§ **Records to process**
+ + +
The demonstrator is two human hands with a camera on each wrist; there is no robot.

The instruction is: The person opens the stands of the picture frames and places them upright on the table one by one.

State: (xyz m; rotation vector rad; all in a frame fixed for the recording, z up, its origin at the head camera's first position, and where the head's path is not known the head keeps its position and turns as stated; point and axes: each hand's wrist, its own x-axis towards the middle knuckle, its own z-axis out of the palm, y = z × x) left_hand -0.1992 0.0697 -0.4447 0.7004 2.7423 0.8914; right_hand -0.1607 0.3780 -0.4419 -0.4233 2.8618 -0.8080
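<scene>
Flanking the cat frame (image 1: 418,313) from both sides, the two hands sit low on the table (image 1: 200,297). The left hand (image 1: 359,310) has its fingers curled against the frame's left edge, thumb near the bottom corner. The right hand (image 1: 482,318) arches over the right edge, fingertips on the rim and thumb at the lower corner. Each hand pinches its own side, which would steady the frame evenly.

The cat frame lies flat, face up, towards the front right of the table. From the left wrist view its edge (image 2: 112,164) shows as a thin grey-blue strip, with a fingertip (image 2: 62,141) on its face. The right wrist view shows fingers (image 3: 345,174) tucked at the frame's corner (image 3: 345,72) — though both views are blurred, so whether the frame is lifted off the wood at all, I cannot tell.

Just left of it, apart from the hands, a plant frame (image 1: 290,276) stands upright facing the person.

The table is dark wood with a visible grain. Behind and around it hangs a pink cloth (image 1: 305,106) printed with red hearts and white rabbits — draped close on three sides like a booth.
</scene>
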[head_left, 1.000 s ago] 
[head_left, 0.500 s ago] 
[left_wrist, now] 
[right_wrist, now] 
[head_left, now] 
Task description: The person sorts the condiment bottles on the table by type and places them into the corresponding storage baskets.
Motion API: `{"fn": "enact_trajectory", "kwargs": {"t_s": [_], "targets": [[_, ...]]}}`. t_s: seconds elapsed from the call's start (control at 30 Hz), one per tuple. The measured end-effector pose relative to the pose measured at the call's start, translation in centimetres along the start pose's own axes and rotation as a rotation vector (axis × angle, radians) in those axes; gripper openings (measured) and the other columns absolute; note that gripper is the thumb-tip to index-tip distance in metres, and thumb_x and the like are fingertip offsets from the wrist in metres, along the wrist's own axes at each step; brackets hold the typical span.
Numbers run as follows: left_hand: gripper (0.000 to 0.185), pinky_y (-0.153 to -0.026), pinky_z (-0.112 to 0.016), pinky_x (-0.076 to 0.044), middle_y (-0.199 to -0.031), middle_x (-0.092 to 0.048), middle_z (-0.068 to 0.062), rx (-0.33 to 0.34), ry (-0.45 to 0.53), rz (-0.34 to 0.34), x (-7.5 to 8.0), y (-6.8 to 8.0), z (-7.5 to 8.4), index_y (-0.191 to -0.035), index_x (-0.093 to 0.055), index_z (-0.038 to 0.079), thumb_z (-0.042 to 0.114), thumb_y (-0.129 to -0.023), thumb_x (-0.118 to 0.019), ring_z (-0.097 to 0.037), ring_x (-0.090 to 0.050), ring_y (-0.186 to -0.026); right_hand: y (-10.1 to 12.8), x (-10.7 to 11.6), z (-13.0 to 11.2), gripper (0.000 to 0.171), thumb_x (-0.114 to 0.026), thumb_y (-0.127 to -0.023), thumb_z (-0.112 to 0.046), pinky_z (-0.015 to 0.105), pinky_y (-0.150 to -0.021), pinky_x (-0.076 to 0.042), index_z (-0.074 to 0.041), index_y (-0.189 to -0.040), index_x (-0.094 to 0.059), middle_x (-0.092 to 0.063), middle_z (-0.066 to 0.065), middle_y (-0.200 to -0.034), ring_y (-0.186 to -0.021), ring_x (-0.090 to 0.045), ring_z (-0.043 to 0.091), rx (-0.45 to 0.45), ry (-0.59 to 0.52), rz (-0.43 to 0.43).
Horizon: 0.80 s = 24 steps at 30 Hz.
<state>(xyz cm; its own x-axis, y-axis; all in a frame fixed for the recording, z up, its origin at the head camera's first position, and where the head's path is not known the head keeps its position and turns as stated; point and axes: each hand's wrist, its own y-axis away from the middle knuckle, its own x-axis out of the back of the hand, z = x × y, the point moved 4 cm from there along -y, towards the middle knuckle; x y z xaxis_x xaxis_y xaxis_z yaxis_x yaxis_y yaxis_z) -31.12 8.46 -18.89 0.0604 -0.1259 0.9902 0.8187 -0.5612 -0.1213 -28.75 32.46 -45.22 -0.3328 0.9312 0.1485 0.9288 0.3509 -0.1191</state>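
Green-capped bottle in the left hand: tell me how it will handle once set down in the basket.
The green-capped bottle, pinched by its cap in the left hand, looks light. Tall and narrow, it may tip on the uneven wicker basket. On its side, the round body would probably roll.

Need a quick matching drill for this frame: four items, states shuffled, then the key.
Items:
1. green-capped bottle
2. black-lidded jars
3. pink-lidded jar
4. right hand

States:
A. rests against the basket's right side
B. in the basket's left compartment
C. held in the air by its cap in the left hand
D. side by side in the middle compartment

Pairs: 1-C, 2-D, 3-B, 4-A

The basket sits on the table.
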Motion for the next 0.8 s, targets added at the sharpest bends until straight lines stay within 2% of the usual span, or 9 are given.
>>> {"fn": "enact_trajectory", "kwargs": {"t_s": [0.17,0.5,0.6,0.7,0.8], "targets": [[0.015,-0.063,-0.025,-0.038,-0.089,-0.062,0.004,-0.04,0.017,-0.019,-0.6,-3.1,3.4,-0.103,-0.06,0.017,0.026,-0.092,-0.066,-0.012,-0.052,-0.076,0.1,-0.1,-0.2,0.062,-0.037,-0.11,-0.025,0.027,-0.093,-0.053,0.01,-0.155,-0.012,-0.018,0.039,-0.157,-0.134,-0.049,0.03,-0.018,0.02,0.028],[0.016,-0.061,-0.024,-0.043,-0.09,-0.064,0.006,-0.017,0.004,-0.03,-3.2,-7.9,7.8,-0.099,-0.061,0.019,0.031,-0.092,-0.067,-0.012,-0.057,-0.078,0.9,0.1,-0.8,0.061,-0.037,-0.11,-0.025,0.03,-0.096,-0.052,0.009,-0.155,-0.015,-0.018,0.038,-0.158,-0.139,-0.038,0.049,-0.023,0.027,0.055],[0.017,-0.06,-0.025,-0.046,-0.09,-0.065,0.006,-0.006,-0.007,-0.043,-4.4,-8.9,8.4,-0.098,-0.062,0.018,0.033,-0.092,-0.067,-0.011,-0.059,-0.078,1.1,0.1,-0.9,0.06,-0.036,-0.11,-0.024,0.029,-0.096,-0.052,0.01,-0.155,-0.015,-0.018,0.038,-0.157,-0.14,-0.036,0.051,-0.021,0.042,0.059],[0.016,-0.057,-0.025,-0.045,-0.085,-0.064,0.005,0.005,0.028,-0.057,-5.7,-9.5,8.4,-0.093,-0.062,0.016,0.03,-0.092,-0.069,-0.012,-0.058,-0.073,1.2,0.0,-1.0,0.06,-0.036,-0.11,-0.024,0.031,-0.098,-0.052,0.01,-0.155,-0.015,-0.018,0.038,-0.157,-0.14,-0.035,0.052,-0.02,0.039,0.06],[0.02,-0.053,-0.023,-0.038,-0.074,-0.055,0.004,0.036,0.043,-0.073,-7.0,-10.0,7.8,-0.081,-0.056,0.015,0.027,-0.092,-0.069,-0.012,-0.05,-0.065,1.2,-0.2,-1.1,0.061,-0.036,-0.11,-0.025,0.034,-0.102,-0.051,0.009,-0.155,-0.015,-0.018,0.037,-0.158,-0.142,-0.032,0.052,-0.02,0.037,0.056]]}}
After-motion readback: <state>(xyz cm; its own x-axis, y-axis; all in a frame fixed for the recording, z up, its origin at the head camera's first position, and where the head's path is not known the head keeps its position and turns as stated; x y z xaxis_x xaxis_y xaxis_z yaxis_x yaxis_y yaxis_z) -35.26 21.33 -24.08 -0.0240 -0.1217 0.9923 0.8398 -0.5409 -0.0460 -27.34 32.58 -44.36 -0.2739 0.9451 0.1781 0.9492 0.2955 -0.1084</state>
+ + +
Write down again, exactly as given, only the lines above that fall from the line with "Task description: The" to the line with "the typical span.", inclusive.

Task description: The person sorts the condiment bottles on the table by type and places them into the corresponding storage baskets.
Motion API: `{"fn": "enact_trajectory", "kwargs": {"t_s": [_], "targets": [[_, ...]]}}`. t_s: seconds elapsed from the call's start (control at 30 Hz), one per tuple. The measured end-effector pose relative to the pose measured at the call's start, translation in centimetres along the start pose's own axes and rotation as a rotation vector (axis × angle, radians) in those axes; gripper openings (measured) and the other columns absolute; note that gripper is the thumb-tip to index-tip distance in metres, and thumb_x and the like are fingertip offsets from the wrist in metres, along the wrist's own axes at each step; brackets hold the typical span.

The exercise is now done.